Theoretically, an exact determination both on species level and species group level, can also be carried out by extremely time-consuming manual separation of the harvested yield. Therefore, manual separation in grassland is mostly done with defined subsamples for the species groups of grasses, herbs and legumes to search for their functional traits and their impact on specific parameters like crude protein or carbohydrate fractions (Pötsch and Resch, 2007; Weichselbaum, 2015; Gabauer, 2018).

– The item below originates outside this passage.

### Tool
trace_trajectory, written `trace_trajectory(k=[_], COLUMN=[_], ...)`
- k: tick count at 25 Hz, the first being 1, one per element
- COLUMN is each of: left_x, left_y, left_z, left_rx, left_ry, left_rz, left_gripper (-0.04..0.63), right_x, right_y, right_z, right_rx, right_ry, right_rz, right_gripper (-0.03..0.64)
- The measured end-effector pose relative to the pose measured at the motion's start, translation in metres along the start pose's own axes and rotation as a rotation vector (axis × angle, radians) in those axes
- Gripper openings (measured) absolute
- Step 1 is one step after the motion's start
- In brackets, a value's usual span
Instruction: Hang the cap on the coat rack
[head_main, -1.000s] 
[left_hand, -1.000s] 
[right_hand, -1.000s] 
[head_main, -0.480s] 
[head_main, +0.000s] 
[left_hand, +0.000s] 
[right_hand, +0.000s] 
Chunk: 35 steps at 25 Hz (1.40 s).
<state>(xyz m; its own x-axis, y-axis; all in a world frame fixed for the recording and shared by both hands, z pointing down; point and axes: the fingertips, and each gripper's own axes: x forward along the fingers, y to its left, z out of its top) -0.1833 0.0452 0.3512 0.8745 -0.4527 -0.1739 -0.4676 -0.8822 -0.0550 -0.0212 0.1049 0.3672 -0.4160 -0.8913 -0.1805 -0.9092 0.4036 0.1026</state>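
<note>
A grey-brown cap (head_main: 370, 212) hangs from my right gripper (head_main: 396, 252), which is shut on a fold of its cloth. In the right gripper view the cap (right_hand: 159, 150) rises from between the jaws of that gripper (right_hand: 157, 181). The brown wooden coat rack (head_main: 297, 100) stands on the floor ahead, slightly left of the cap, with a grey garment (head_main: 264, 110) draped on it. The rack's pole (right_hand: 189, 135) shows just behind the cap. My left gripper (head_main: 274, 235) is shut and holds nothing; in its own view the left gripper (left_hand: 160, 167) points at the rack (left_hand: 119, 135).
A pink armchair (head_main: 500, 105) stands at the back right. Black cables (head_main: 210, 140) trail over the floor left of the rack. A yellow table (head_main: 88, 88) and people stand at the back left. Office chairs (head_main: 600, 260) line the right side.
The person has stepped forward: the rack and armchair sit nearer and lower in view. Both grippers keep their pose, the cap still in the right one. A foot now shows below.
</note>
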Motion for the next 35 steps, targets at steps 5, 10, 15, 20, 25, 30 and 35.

These methods, including both proximal and remote sensing, imply the availability of instruments to capture, process and record information related to the vegetation under survey. Their main advantages are the ability to collect large amount of data in short time, thus reducing labor and time effort and, in case of remote sensing, the possibility to collect data also from remote or hardly accessible locations, potentially covering every location in time and space (Wachendorf et al., 2018). Great advance has been achieved in the last two decades in estimating biomass and forage quality mainly, but they have proved to be suitable also in providing valuable information about other parameters related to the botanical composition of the sward, as long as i) there is only one target species, or ii) the botanical composition is simple, or iii) an information at a community level fulfils the aim of the survey. For instance, photography and digital image analysis (DIA) have been shown to provide reliable information about cover and yield proportion of legumes in binary clover-grass mixtures (Himstedt et al., 2010) and to allow the automatic detection of a broad-leaved weed (Rumex obtusifolius) in grassland (Gebhardt et al., 2006; Gebhardt and Kühbauch, 2007). Strong emphasis is currently placed on spectrometry, a non-invasive method that allows analyzing biological systems in terms of components, structures and molecular functions. Vegetation and its growth dynamics can be described at a community level by means of various indices derived from field-spectrometric measurements and partly related also to vegetation traits (i.e., vegetation mapping, species richness) at a community level (Govender et al., 2007; Psomas et al., 2011; Hollberg and Schellberg, 2017). Spectrometric techniques can also be used for detecting weeds (Glenn et al., 2005) or, as expected in future, for estimating the optimal time of harvesting in combination with satellite data (Schaumberger and Schellberg, 2015). However, compared to the manual and visual methods, spectrometry requires both costly equipment and advanced knowledge in data processing as well.

It must not be forgotten that data describing the botanical composition of the vegetation can be used to derive further parameters useful to summarize and synthesize the information gained by the assessments. They allow to quantify diversity and compute community-weighted means to characterize the vegetation from an ecological and agronomical point of view.